Du jour au lendemain, tous les permis de conduire quel que soit la date de leur obtention sont dotés d’un capital de 12 points.

Ces points sont retirés selon les infractions commises pour un coût allant de 1 à 6 points par infraction, selon leur gravité, ou 8 points maximum lors d’un cumul d’infraction.

Le législateur a prévu plusieurs manières d’augmenter son capital points une fois celui-ci entamé, à savoir un stage de sensibilisation qui peut être effectué tous les ans (avant 2011 tous les deux ans), ou la reconstitution des points pour bonne conduite.

La reconstitution des points peut se faire de manière décennale pour les infractions au coût inférieur à 6 points, et à condition de ne pas avoir obtenu de reconstitution des 12 points pendant ces 10 ans.

La reconstitution des points se fait également tous les trois ans écoulés sans autre infraction définitive ayant entrainé perte de points, et deux ans pour l’infraction de changement de direction sans avertissement lumineux (clignotant).

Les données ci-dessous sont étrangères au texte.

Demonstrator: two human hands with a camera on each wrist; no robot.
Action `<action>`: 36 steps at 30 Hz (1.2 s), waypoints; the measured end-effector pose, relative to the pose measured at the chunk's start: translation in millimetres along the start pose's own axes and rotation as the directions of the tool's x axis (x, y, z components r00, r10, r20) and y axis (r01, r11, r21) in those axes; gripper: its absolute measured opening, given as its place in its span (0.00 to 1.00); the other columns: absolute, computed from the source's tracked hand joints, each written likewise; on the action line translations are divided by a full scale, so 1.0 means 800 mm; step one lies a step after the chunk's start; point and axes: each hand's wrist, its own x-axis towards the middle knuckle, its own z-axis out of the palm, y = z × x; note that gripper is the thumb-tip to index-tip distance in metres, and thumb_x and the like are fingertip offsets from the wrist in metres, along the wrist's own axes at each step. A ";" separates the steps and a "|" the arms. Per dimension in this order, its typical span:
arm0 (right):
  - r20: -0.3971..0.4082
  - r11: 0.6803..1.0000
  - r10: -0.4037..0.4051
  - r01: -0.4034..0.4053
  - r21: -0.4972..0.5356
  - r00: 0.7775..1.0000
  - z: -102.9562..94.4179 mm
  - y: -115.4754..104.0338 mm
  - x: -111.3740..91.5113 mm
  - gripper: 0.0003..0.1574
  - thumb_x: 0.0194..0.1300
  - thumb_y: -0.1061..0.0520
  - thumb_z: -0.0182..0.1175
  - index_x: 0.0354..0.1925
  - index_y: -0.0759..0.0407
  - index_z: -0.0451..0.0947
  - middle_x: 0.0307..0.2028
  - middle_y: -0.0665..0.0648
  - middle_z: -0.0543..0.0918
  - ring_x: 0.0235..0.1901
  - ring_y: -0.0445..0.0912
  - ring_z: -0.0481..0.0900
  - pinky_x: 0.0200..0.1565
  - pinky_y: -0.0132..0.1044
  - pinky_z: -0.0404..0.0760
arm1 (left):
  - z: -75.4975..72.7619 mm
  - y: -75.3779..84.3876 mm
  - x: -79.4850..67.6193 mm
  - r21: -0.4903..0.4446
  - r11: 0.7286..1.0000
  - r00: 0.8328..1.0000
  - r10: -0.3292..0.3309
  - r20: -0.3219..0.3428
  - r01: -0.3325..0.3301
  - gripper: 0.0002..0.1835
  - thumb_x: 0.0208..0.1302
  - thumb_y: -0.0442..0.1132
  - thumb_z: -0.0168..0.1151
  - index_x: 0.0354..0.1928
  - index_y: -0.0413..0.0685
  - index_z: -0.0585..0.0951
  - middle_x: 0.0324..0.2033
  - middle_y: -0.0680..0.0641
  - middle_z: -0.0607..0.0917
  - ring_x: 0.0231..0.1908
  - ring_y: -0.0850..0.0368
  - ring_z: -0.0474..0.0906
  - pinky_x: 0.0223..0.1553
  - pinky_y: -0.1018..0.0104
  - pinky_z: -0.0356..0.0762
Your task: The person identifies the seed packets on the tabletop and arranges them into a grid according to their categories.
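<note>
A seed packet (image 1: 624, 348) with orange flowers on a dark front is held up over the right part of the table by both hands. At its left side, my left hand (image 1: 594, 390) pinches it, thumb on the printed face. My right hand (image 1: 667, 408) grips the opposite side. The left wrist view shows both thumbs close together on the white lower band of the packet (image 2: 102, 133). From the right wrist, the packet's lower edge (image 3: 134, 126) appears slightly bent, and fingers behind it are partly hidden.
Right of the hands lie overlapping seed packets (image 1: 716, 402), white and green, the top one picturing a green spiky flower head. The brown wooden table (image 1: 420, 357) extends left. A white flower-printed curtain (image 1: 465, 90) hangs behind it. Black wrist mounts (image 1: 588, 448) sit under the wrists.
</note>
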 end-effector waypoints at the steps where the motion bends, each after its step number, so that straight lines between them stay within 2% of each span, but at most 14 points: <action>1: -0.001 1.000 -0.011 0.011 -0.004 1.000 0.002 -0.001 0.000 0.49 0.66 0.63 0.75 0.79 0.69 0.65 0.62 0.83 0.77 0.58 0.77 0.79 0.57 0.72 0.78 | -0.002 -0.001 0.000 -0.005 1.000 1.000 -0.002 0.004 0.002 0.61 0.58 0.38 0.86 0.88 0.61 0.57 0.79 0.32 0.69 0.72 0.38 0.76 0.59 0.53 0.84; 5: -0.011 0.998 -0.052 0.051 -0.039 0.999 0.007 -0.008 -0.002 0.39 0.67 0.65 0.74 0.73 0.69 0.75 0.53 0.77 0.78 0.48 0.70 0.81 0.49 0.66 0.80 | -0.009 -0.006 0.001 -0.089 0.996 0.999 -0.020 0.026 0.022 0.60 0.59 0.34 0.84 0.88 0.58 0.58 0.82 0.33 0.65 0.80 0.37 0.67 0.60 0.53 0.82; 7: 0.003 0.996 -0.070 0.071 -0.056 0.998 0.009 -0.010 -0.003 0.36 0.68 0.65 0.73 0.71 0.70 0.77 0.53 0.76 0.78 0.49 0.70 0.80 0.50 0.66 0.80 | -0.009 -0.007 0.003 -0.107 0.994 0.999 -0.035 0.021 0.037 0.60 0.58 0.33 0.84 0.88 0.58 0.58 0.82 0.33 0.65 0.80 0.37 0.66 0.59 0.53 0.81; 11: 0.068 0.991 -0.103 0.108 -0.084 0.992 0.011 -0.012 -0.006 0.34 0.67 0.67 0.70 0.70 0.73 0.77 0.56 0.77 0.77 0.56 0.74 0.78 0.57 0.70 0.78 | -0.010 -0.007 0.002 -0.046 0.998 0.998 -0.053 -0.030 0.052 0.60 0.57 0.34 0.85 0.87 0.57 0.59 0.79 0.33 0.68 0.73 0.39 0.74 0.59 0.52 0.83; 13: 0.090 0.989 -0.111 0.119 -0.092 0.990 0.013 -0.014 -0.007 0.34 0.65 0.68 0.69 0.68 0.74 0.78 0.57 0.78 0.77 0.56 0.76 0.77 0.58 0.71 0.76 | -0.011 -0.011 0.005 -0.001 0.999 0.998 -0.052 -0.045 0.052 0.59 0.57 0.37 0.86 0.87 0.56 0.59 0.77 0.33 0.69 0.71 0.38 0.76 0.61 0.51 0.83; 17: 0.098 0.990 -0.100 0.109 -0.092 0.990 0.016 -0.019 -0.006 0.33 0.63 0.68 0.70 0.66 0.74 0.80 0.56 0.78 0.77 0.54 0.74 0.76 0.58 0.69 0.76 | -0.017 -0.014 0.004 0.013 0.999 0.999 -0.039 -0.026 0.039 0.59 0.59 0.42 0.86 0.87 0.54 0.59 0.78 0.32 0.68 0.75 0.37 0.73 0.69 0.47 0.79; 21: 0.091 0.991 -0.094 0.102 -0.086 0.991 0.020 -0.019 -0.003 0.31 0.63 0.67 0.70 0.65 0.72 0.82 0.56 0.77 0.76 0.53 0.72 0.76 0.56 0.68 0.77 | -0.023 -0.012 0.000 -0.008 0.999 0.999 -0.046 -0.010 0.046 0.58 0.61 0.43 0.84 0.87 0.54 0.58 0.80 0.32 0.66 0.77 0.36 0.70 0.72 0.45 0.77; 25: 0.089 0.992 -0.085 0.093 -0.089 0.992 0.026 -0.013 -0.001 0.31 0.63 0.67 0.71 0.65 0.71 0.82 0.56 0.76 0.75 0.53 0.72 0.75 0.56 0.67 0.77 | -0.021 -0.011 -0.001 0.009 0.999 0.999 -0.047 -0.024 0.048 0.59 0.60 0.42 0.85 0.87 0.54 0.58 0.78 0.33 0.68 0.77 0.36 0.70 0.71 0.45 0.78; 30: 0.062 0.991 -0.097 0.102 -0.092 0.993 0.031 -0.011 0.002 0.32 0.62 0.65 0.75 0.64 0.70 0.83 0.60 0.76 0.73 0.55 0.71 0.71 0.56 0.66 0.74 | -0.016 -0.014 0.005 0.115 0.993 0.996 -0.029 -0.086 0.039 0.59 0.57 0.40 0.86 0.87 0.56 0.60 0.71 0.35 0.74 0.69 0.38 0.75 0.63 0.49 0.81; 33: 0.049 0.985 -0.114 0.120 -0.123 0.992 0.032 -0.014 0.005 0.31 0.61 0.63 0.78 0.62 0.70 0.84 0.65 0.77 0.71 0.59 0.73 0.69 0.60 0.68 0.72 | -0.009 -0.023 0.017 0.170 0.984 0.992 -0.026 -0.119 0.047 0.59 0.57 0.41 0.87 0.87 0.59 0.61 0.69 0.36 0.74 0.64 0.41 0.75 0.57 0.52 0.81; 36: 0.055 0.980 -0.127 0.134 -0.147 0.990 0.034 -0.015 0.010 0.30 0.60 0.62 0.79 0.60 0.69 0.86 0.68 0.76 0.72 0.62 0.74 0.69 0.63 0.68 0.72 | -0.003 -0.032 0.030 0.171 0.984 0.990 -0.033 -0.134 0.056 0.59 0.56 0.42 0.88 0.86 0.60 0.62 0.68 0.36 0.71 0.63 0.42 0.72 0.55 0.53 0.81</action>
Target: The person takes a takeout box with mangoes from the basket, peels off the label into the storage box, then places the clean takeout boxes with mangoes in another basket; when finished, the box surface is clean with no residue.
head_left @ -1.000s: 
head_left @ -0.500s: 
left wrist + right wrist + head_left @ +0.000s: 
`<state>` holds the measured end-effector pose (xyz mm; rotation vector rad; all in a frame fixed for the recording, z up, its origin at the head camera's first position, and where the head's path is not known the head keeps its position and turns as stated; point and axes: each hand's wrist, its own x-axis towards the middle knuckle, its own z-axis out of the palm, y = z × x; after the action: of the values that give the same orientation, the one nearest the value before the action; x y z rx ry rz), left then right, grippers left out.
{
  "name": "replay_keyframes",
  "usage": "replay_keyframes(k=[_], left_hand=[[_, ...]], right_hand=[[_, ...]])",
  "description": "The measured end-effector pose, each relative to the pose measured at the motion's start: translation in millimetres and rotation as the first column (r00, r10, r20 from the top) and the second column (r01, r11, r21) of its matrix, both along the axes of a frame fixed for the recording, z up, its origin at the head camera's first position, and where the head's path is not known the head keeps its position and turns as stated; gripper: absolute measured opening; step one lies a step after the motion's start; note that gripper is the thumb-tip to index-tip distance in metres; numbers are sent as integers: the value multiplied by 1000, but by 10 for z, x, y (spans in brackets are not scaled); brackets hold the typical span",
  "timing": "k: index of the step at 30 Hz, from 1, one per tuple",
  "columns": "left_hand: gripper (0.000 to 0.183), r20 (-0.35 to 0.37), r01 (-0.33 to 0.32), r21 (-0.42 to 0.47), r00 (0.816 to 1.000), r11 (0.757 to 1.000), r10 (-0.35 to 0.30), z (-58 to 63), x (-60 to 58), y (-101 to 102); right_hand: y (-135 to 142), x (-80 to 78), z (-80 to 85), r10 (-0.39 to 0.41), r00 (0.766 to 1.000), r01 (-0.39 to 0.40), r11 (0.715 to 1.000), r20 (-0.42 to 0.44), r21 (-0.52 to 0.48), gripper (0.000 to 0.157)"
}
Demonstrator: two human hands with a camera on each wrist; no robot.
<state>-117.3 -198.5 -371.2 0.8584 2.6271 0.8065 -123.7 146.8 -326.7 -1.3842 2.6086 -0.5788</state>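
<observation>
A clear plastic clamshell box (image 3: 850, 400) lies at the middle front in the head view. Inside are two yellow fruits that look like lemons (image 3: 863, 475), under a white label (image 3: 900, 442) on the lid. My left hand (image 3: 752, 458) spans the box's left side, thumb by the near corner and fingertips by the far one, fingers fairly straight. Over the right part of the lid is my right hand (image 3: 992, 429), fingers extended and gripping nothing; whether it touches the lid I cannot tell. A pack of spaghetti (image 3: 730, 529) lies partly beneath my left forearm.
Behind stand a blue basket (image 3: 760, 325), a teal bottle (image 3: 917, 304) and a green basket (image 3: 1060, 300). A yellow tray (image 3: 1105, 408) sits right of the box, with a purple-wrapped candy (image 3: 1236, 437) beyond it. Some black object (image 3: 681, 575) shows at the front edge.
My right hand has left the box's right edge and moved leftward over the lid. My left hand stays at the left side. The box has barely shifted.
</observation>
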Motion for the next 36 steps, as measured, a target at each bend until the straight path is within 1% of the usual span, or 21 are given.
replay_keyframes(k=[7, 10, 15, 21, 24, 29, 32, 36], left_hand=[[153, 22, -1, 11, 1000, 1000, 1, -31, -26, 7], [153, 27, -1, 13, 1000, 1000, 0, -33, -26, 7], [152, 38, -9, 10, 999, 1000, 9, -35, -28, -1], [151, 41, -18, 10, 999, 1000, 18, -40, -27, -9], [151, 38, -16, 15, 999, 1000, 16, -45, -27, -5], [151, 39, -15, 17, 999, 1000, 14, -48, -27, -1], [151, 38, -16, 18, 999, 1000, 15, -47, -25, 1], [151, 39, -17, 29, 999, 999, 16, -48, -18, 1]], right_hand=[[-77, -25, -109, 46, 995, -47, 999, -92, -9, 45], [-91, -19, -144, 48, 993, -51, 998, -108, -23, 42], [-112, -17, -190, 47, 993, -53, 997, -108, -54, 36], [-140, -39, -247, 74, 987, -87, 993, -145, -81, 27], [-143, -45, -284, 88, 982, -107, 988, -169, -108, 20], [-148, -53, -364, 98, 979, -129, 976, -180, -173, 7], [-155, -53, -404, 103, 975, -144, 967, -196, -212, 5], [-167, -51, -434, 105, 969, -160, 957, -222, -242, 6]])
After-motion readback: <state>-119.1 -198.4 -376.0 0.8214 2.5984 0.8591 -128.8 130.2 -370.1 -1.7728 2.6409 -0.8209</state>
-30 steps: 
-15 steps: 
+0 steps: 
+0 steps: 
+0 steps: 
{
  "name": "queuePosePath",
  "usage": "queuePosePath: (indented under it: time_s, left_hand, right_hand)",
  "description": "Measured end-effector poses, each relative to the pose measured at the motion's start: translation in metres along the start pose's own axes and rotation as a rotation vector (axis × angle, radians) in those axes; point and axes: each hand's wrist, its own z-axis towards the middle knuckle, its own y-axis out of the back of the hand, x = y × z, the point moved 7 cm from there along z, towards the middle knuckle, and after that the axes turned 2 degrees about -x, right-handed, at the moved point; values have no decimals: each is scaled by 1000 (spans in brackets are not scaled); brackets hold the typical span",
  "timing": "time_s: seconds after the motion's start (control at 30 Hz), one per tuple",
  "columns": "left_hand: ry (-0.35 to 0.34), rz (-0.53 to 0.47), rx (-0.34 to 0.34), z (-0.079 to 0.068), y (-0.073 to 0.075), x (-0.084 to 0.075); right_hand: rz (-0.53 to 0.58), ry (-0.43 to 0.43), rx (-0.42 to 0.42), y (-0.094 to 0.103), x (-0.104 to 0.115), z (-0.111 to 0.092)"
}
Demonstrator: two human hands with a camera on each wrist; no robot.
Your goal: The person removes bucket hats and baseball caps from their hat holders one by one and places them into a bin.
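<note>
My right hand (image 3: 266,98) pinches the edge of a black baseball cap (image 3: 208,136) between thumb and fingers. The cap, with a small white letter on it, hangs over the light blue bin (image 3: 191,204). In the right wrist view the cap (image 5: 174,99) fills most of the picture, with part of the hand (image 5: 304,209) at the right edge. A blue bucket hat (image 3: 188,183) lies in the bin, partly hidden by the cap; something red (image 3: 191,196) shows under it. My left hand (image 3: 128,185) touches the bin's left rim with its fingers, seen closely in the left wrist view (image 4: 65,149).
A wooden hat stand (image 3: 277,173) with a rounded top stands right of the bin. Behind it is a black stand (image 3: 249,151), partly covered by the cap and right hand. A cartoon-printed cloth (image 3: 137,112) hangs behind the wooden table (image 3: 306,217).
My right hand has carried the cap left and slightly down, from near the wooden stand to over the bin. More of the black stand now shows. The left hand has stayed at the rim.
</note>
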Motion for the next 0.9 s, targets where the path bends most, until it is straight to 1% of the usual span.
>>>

Enfin, les infractions à 1 point se reconstituent également après 6 mois sans autre infraction définitive.

Pour conclure, il faut savoir que chaque décision de perte de points, et la décision finale d’invalidation du permis de conduire pour solde de points nul (décision 48 SI) peuvent être attaquées devant le tribunal administratif et être annulées selon les arguments invoqués. Il faudra juste être attentif au délai des deux mois au-delà duquel le recours devant le tribunal devient irrecevable.